• Prompt:
Wherever an image appears in the records, exclude it, and reproduce everything else exactly.

[Records for processing Boundary: Start]

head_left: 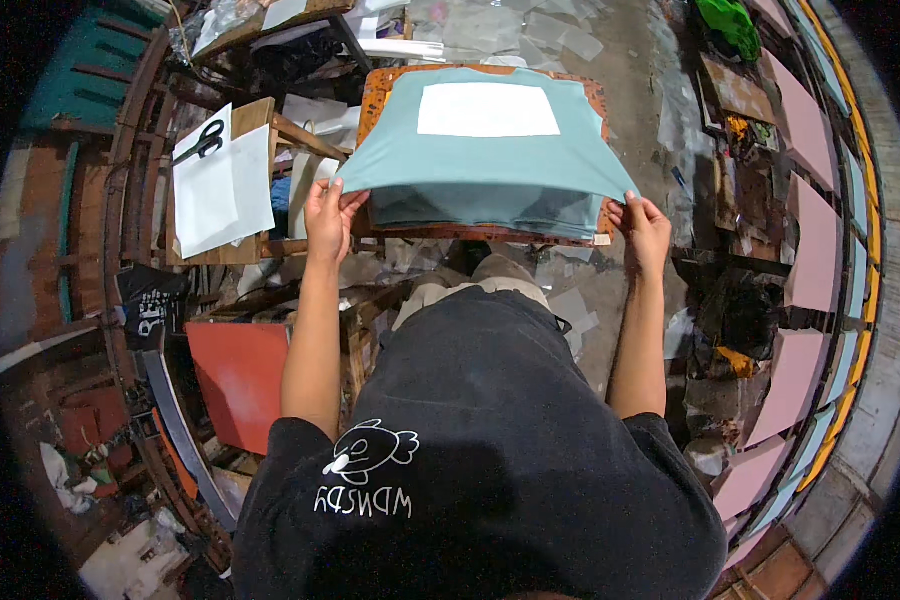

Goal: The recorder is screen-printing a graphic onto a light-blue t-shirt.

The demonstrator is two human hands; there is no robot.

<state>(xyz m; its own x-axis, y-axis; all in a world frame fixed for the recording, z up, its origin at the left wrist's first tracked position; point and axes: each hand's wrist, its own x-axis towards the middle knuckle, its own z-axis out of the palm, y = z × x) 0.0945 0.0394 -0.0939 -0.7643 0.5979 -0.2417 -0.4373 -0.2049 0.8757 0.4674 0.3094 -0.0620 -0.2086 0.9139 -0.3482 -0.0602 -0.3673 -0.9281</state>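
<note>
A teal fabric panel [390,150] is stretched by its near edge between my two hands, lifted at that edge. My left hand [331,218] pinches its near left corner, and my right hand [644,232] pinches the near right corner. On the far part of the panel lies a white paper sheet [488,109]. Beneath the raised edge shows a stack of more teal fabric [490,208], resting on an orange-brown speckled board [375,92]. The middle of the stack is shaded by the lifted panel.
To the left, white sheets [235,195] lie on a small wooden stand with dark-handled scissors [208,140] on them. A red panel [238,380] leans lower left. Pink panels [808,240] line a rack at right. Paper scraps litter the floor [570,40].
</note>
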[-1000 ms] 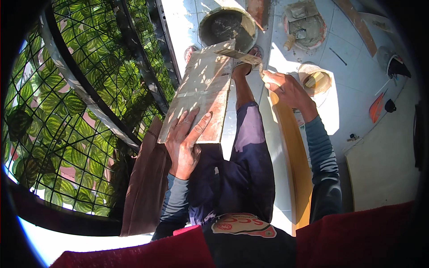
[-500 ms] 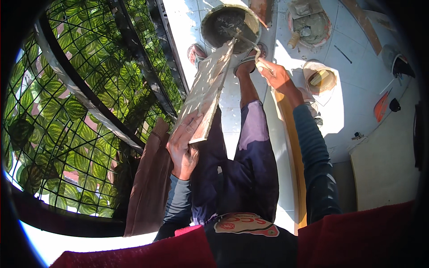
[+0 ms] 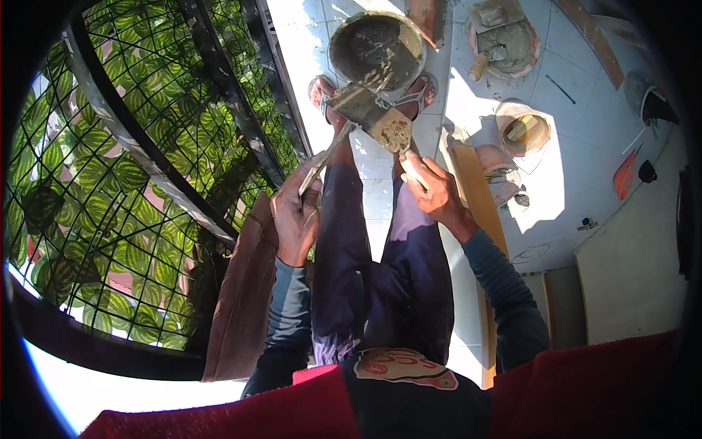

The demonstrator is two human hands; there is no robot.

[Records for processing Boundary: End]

• Solution for this exercise:
head_left: 

Goal: The recorder is screen-printing a graphic onto a light-blue t-shirt.

The demonstrator is two human hands; there is no robot.

<state>(xyz m; its own x-axis, y-axis; all in a world frame fixed for the recording, z up, its origin at the left wrist's first tracked position; point and axes: each hand's wrist, its own x-axis towards the middle knuckle, its own z-axis out of the palm, y = z × x) 0.0945 0.0394 -0.0939 -0.7643 0.5979 -0.2417 -0.4373 -0.2049 0.8757 0.4674 0.3094 -0.0620 -0.2086 0.9139 -0.3482 -0.0602 -0.3673 -0.9281</state>
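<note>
A teal fabric panel [390,150] is stretched by its near edge between my two hands, lifted at that edge. My left hand [331,218] pinches its near left corner, and my right hand [644,232] pinches the near right corner. On the far part of the panel lies a white paper sheet [488,109]. Beneath the raised edge shows a stack of more teal fabric [490,208], resting on an orange-brown speckled board [375,92]. The middle of the stack is shaded by the lifted panel.
To the left, white sheets [235,195] lie on a small wooden stand with dark-handled scissors [208,140] on them. A red panel [238,380] leans lower left. Pink panels [808,240] line a rack at right. Paper scraps litter the floor [570,40].
</note>
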[-1000 ms] 
[-500 ms] 
[+0 ms] 

The demonstrator is two human hands; there is no robot.

The output contains nothing more.